WHAT YOU NEED TO DO — After finding the line with "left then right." in the entries below, retype exactly each line from there through the line with "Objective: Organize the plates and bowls", including that final line.

Top of PROVIDED ENTRIES

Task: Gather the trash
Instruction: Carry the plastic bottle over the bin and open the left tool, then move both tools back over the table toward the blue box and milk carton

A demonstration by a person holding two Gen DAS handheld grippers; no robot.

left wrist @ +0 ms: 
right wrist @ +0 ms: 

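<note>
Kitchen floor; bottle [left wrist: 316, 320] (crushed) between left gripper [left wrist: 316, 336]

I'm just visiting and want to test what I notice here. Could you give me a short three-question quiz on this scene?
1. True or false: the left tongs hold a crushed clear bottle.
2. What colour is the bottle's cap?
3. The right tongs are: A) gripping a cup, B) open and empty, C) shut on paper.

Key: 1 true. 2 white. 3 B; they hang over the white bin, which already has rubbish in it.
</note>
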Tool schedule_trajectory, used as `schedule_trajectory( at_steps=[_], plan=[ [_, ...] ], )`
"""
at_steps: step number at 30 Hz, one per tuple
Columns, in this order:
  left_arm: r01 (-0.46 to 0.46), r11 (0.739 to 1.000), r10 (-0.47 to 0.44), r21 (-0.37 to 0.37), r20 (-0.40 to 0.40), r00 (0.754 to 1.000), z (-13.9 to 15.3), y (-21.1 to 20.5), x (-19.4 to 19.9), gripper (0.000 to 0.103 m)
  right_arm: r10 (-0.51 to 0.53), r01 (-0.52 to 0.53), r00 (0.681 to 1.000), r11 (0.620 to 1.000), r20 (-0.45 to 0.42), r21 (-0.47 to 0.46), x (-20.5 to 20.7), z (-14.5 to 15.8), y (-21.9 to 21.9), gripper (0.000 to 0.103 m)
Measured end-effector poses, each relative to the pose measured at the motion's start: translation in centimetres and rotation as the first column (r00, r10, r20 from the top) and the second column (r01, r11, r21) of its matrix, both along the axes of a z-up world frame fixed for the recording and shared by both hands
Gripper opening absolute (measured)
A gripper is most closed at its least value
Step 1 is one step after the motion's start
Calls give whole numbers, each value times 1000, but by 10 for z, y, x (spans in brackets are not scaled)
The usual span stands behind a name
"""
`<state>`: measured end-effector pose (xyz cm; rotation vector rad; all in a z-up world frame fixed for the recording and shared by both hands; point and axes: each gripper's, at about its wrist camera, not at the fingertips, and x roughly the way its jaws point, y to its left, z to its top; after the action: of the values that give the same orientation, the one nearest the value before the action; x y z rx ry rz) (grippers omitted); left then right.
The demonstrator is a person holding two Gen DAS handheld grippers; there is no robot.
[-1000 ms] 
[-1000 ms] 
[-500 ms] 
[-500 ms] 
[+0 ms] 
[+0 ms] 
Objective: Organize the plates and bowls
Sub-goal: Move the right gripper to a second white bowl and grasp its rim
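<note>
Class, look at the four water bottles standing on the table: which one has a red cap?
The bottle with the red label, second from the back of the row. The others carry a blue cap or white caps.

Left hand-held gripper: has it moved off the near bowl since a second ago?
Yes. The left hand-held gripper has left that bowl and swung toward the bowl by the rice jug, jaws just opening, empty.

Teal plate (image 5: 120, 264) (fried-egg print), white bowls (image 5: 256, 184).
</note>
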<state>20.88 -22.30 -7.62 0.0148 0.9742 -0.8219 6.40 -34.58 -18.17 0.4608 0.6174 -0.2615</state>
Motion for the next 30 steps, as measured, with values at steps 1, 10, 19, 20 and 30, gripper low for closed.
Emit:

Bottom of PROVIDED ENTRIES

TASK RESULT —
`<state>`: measured end-effector pose (xyz cm; rotation vector rad; all in a z-up world frame fixed for the recording and shared by both hands; point and axes: each gripper's, at about its wrist camera, not at the fingertips, and x roughly the way its jaws point, y to its left, z to its top; after the action: of the values that give the same orientation, the one nearest the value before the action; x y z rx ry rz) (grippers omitted); left then right.
The demonstrator is a person holding two Gen DAS handheld grippers; there is no robot.
[-1000 ms] 
[-1000 ms] 
[-500 ms] 
[-500 ms] 
[+0 ms] 
[+0 ms] 
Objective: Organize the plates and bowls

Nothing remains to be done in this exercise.